I have several rectangular prisms ("cubes", in OpenSCAD) that meet at corners, like so:



I want to extend them so that they meet at the "outside" corner instead of the "inside" corner.  (CorelDRAW calls this a "mitered" corner.)

I have as inputs the coordinates of the "inside" corners.  I need the coordinates of those "outside" corners.  (Simply extending the blocks isn't enough - I need the dimensions of the "new" blocks.)

Simplifying information:  the angles between the blocks is always more than 90 degrees.  (In fact, at the moment it's always 135 degrees, but I'd rather not assume that.)  I doubt this makes the geometry much simpler, but it means that I can just overlap cubes "inside" the line without having their corners protrude.

Another way to look at it is that I have a list of points - *not* a closed polygon - describing the "inside" corners and I want to apply an operation a lot like offset( ) with a positive delta to them to get the points describing the "outside" corners, kind of like so:


I'm not picky about the behavior at the ends, though moving the endpoints directly perpendicular to the line segments would be my first choice.

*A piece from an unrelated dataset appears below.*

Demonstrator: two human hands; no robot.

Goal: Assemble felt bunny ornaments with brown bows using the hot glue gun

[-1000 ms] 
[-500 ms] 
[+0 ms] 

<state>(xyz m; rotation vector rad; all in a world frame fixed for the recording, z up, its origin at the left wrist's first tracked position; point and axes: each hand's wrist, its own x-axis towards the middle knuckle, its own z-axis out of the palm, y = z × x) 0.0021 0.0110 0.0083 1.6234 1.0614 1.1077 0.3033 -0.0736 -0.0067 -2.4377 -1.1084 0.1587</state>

The answers that I'm coming up with involve using trig to get the angles of each of them and then using more trig to get the "height" of the new point "above" the current point, and then still more trig to rotate that height into the right orientation to add to the original point to get to the final point.  It sure seems like it should be easier than that.

If you're wondering why I want to do this:  the inside of the object needs to fit up against the outside of another object, and I want to lay down a texture on the outside so I need to know exactly where the "outside" is - or, more precisely, when I make the cubes I want to lay texture on top of each one before I rotate it into position.  It's the roof of a barn, and I want to put shingles on it.

Two other solutions that I've played with:
  • Turn it into a closed polygon, offset it, subtract the original, clip off the bottom, and extrude.  But then I can't easily put the shingles on.
  • Fill the corners with clipped cylinders, so they're rounded.  But then I'd have to bend shingles around the corner.
(It just goes to show how OCD I am that I've spent a couple of hours messing with this, when I only need to do it for a total of maybe four such intersections, and four degenerate cases at the ends.  It would have been much faster to just fudge the values into working.  But it wouldn't be *right*.)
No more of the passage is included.